Not all passions make sense, you know.

The gardens in the book were heartrenderingly beautiful and I began to fantasize about new garden structures, new depths of ponds, new colors splayed out to devour. I was in over my head, past the point of return, dangerously close to the intoxicating effects of what all gardeners know: there is some serious money about to be spent.

I remember drifting off to sleep thinking about the small fence I'll build this spring to enclose the patio. I thought about the 50 or so boxwood shrubs that need to be put around my borders. I considered the stella o dora's that look so beautiful up against the ballerina rose. I began to dream of a garden paradise and I the great gardener, bringing all things beautiful to life around me.

So it makes perfect sense that I would awaken this morning with one thing on my mind: Nikko Blue Hydrangeas. Big balls of blue tuft that grace emerald green leaves. Cool, refreshing, the mere appearance of them says, "summer time".

Still in my stupor, I tour the garden as I do each morning.

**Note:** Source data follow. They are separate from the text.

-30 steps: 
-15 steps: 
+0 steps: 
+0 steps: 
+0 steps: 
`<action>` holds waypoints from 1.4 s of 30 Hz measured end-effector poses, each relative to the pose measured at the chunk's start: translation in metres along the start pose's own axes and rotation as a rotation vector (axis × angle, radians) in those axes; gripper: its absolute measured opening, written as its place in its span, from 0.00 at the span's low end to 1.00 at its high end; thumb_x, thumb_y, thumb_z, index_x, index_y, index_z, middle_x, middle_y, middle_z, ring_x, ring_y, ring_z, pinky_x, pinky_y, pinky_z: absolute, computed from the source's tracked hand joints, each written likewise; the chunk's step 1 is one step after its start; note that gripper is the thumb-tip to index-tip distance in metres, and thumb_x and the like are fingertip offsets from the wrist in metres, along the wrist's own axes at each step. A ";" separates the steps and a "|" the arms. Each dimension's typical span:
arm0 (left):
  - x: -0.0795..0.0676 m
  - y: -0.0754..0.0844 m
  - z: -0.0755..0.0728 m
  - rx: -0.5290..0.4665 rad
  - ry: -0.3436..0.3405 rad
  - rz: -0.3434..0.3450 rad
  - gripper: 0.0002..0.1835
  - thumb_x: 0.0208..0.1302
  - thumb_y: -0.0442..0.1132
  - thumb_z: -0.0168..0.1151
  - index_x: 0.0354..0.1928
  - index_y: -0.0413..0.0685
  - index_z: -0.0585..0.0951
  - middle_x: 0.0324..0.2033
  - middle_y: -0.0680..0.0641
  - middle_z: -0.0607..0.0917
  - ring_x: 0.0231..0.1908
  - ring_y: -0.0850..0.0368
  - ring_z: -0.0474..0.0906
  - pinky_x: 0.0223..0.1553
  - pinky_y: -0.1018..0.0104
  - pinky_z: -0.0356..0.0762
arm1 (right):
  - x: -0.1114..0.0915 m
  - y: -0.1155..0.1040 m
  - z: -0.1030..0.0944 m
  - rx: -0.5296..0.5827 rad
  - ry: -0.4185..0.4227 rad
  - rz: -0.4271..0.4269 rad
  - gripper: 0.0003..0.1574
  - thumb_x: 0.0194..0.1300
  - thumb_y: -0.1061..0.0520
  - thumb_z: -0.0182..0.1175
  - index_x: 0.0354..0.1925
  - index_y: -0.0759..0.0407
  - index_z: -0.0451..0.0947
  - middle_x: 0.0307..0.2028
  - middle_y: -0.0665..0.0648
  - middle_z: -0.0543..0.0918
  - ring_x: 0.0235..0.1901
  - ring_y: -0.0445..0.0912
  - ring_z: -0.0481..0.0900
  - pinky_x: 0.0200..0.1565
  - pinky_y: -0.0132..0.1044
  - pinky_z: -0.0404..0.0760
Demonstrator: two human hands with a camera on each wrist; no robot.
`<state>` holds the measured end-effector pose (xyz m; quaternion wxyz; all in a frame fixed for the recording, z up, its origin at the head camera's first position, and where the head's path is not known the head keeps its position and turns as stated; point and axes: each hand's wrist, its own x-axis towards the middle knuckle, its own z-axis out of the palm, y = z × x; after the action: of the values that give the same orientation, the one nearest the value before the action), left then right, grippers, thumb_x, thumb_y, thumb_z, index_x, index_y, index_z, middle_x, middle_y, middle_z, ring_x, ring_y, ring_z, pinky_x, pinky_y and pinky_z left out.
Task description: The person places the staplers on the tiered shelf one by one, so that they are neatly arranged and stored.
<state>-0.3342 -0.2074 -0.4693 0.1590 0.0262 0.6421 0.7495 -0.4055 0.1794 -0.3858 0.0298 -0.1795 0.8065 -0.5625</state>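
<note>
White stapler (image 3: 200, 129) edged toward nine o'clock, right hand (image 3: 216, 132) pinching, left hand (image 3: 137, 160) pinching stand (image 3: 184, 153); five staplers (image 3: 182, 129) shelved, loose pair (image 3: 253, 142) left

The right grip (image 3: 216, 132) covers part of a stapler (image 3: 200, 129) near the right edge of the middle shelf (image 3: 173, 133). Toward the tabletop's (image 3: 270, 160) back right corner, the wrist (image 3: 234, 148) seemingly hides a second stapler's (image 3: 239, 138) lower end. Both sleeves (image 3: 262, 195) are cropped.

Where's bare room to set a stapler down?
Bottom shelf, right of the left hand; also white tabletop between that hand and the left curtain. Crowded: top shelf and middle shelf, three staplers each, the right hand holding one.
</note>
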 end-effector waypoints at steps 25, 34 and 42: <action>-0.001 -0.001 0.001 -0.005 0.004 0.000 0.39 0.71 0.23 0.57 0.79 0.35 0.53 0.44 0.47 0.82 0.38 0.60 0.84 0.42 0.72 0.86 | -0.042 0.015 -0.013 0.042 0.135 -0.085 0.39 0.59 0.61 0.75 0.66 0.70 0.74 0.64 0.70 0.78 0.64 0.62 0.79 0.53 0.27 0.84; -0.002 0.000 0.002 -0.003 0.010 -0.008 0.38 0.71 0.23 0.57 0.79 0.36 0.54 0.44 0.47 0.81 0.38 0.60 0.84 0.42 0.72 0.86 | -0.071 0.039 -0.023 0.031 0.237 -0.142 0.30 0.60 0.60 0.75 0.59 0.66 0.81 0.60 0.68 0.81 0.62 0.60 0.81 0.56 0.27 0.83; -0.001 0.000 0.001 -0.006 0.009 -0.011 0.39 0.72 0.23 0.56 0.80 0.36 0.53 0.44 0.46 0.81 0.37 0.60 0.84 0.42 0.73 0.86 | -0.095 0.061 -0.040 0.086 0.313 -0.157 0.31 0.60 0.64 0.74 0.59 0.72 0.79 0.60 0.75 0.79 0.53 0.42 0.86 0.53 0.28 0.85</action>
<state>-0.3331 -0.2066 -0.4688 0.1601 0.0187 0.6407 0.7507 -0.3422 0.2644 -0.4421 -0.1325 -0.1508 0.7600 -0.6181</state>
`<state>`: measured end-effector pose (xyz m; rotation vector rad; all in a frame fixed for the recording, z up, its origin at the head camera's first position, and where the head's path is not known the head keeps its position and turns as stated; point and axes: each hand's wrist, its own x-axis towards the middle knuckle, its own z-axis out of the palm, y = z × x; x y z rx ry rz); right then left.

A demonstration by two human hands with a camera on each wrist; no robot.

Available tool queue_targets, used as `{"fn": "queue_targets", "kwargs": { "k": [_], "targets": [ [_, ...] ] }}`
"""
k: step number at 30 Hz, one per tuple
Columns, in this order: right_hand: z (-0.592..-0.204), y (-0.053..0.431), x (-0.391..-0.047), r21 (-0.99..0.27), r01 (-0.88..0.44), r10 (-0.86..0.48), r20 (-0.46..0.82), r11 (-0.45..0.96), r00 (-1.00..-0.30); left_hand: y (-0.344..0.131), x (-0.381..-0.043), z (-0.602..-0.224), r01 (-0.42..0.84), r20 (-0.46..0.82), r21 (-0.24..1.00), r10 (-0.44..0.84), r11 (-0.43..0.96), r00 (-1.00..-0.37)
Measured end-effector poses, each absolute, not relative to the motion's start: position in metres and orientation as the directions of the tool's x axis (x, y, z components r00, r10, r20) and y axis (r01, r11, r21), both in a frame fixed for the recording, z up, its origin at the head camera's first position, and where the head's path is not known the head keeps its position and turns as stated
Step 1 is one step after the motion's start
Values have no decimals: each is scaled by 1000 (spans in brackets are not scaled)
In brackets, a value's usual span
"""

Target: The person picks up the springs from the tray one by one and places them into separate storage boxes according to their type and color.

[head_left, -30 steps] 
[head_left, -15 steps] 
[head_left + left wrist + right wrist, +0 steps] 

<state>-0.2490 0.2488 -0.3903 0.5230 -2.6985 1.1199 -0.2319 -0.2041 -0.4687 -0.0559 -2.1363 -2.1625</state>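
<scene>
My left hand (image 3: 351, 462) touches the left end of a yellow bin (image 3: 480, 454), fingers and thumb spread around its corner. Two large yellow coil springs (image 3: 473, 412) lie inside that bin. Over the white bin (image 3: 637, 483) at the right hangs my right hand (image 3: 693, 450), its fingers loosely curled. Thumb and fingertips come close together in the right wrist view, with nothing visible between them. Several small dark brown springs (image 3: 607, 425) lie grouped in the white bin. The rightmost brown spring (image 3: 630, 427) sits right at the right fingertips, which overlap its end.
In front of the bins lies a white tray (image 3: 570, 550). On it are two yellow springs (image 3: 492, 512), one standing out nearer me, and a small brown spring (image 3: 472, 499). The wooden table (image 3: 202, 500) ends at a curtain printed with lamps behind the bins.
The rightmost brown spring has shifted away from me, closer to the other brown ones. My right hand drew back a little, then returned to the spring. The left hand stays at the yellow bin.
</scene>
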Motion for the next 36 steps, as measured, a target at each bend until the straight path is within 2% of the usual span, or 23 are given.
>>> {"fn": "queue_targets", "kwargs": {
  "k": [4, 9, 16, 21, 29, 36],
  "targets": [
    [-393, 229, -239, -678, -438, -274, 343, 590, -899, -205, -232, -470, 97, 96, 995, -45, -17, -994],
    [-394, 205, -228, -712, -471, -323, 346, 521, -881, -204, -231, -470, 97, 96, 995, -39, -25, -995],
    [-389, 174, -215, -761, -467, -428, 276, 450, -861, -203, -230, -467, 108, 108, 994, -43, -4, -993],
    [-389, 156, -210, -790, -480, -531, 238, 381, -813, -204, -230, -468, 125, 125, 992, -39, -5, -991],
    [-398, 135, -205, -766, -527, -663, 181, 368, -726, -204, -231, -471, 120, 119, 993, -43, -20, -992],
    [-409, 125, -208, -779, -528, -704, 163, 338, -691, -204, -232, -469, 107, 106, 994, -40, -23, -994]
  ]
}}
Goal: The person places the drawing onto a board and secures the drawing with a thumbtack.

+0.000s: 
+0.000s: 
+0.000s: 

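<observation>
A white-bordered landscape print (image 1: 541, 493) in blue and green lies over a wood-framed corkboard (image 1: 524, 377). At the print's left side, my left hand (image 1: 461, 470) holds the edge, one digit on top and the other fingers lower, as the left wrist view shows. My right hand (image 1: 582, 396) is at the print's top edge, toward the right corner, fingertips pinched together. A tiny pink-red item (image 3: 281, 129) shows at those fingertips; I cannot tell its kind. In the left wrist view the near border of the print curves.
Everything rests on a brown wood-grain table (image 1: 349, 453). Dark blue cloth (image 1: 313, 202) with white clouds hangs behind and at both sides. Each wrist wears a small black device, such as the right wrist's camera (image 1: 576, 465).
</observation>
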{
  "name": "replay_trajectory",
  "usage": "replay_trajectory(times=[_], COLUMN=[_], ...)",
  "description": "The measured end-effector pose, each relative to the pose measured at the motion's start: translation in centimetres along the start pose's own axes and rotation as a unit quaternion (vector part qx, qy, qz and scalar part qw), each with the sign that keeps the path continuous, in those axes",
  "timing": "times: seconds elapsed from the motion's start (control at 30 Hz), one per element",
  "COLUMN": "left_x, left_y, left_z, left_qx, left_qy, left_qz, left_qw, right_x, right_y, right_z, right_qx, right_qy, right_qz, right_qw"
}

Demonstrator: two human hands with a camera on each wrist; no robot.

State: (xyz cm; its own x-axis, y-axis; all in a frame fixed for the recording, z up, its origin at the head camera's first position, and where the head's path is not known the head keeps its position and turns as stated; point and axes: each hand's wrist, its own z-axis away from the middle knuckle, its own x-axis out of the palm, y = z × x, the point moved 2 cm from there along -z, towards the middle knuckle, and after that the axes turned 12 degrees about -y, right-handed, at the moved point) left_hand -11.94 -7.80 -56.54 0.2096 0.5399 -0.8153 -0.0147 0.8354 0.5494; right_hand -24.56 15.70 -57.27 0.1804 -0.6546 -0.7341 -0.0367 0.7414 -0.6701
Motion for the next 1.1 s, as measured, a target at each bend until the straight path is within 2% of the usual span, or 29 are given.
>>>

Stumbling over the rake I left out yesterday. Picking up the damp seat of a patio chair caught in last nights rain, I take stock of my little project.

Another trouble with fantasies? They make your current lover look a bit lacking. I see the pond that is still not finished. The garden beds that aren't yet full, still reeling from my hackneyed cleaning up job of the previous days. I see the still unpainted parts of the pergola, not to mention the still gaping hole where a beautiful pond will someday exist.

This is where the reality-TV show crew is suppose to come in and make my dreams come true. But no truck or crew will be arriving. It's just me, my now lukewarm coffee, my faithful dog looking into a sad, dreary plot of land.

The hard part of dreams is that they take a lot of work. Much easier to admire others years of work than to pick up my own shovel and start in on it. Lots easier to throw money desperately away on books whose gardens may have taken 25 years to create. The bigger the dream, the bigger the fall from reality.

Where'd I put that book?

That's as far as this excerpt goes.